» SOURCE RECORDS:
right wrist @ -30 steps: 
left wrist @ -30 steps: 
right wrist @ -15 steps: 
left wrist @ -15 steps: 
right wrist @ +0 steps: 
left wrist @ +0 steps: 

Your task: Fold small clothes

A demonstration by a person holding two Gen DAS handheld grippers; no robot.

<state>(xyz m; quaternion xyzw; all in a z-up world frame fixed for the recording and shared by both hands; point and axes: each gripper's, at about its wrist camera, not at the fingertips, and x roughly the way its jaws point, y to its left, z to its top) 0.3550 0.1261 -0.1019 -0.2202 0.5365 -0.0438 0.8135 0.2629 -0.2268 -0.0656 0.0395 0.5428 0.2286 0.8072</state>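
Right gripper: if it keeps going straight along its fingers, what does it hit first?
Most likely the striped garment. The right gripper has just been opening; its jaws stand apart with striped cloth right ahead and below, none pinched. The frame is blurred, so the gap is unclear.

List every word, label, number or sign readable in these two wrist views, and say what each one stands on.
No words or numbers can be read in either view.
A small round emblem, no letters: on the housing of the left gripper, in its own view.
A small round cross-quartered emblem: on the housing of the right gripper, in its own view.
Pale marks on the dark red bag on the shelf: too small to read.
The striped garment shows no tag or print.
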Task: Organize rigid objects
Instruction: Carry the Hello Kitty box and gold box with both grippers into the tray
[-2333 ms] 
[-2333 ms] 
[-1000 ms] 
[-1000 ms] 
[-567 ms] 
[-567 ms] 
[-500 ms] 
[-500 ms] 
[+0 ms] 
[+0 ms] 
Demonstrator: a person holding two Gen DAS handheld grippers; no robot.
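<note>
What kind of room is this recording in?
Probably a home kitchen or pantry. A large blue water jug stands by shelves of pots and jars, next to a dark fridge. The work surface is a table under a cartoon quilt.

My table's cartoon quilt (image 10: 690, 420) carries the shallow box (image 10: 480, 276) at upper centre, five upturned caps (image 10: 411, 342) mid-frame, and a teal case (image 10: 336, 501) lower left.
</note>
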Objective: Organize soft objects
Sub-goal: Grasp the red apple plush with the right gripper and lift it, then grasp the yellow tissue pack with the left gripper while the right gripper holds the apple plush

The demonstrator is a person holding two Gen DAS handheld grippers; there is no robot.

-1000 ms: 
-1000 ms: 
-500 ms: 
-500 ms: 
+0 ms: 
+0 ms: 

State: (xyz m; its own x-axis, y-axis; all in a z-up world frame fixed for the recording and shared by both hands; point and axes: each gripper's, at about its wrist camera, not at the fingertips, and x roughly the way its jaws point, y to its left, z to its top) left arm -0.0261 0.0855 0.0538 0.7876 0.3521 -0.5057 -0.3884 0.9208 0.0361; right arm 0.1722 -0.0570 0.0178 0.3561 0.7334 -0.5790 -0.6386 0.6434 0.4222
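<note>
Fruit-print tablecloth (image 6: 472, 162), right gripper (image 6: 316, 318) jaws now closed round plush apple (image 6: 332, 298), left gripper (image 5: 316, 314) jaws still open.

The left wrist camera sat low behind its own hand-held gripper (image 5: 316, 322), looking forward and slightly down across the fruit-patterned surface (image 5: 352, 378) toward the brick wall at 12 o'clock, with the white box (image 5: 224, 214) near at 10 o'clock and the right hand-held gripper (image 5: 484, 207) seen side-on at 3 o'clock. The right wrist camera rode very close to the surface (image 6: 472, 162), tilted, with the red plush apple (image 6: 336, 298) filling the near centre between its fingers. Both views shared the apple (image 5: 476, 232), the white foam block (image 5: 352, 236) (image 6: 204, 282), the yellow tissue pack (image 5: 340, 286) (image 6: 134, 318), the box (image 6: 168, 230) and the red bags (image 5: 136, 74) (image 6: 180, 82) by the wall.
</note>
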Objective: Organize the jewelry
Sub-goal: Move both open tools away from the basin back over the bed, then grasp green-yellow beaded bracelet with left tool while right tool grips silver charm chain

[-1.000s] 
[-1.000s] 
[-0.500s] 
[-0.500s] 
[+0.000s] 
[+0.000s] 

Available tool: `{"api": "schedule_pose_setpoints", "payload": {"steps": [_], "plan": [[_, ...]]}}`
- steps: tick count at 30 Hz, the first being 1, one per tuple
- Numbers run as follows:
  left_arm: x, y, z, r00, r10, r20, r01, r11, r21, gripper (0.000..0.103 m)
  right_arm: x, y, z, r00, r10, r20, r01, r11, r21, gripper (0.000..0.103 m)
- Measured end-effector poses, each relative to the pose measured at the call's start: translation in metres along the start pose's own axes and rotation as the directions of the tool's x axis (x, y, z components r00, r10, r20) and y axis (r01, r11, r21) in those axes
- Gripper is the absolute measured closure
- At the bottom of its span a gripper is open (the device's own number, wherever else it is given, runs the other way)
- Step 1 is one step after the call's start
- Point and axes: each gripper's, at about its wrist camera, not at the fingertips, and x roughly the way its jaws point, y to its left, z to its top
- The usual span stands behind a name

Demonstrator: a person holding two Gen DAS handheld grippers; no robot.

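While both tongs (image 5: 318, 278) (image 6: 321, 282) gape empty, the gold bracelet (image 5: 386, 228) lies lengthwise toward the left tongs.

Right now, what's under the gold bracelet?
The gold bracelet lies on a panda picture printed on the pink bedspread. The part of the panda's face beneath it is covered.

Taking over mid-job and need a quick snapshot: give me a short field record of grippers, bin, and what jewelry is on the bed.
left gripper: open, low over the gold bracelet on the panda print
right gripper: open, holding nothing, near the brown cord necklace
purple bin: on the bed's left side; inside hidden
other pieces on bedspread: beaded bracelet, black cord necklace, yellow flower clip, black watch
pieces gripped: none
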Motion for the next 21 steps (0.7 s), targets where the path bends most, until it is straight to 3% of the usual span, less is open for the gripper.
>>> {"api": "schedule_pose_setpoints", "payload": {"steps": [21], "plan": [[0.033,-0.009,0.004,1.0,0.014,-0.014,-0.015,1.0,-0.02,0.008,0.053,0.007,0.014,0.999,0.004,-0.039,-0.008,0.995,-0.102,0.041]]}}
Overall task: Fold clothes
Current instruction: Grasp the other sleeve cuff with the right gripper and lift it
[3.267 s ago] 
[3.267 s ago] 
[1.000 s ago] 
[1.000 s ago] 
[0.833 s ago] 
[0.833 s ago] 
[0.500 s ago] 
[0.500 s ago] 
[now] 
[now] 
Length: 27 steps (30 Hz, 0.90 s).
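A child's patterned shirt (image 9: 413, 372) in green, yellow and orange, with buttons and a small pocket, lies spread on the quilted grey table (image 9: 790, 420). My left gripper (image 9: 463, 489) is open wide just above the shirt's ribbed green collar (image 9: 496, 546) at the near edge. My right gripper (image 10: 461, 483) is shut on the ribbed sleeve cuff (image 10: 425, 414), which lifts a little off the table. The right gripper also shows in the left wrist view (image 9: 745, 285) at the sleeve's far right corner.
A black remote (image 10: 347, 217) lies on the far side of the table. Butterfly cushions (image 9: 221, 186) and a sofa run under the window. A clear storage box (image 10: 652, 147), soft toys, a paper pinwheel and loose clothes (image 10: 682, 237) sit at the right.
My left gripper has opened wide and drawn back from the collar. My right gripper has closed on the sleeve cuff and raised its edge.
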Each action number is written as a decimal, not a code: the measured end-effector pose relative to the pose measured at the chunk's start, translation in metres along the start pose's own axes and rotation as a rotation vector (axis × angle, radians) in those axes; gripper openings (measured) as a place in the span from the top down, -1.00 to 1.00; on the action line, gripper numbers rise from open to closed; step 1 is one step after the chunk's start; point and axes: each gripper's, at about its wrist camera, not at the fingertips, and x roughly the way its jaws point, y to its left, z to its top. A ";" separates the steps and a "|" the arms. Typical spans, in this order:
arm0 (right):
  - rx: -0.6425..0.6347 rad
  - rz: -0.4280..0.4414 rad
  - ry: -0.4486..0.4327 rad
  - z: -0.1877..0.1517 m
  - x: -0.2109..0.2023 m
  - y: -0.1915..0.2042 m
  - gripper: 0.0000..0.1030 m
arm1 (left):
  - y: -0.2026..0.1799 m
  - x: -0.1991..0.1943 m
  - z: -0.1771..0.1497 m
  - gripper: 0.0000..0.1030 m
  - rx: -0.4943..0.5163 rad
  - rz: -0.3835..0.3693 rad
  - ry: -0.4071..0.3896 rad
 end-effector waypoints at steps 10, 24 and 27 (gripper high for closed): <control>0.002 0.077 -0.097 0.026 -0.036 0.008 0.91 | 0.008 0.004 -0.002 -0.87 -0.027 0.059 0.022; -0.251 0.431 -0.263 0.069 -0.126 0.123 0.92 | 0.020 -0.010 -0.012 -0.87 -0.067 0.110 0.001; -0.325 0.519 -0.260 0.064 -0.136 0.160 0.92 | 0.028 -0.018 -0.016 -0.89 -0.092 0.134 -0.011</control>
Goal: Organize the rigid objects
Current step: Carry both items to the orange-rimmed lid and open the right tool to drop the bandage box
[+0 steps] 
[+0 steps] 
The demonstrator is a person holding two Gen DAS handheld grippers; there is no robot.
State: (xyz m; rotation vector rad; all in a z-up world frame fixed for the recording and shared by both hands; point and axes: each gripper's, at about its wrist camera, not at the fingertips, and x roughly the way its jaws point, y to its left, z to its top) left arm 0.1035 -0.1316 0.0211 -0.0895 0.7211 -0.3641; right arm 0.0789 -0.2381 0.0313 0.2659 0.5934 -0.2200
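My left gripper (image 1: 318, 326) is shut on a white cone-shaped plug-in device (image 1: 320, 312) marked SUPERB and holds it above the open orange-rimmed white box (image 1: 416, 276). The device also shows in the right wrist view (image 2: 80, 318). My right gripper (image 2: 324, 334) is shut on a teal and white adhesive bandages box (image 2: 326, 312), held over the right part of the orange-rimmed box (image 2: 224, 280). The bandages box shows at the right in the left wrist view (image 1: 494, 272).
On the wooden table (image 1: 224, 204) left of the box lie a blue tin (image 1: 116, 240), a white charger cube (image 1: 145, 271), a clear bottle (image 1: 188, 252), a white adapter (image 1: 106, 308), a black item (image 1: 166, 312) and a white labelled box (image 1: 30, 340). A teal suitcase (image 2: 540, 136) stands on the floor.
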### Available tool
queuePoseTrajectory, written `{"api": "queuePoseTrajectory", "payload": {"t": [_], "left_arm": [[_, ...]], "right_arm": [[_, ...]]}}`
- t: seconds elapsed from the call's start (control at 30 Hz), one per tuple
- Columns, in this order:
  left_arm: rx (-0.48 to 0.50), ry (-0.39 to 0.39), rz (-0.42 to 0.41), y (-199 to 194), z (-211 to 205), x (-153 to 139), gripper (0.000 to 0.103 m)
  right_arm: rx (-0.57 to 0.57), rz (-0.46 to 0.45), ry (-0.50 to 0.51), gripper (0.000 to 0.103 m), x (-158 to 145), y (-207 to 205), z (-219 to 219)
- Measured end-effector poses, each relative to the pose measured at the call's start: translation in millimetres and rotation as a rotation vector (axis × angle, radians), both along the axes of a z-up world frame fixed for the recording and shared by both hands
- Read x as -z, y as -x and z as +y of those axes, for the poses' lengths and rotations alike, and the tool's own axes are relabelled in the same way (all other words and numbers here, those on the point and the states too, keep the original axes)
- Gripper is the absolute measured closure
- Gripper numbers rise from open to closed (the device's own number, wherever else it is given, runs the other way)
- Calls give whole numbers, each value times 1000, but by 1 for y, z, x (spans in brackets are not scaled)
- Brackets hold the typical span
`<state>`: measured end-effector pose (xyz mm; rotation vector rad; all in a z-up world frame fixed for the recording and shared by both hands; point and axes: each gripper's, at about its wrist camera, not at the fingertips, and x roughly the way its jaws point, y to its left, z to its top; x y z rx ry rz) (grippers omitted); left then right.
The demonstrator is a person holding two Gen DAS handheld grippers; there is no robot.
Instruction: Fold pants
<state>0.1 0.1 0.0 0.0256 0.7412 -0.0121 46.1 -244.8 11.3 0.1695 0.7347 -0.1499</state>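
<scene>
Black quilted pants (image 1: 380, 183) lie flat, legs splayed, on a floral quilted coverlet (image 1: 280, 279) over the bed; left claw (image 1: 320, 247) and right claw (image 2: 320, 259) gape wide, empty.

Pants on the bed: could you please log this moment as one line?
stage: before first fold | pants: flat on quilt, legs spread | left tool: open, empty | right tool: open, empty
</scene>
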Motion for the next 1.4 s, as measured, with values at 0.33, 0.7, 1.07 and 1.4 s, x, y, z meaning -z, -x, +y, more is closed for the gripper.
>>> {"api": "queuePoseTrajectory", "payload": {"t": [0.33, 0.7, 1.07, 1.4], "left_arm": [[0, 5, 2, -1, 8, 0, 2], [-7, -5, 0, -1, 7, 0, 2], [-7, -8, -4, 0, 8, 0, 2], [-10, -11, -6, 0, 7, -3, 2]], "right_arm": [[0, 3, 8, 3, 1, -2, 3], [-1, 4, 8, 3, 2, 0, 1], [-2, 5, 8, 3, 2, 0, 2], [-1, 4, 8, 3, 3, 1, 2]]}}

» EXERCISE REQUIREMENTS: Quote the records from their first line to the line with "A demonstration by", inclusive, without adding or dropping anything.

» EXERCISE ANSWER:
right wrist @ -30 steps: 
left wrist @ -30 steps: 
right wrist @ -15 steps: 
left wrist @ -15 steps: 
right wrist @ +0 steps: 
left wrist @ +0 steps: 

Your task: Fold small clothes

A demonstration by a person holding two Gen DAS handheld grippers; no robot.

The given output is the complete response.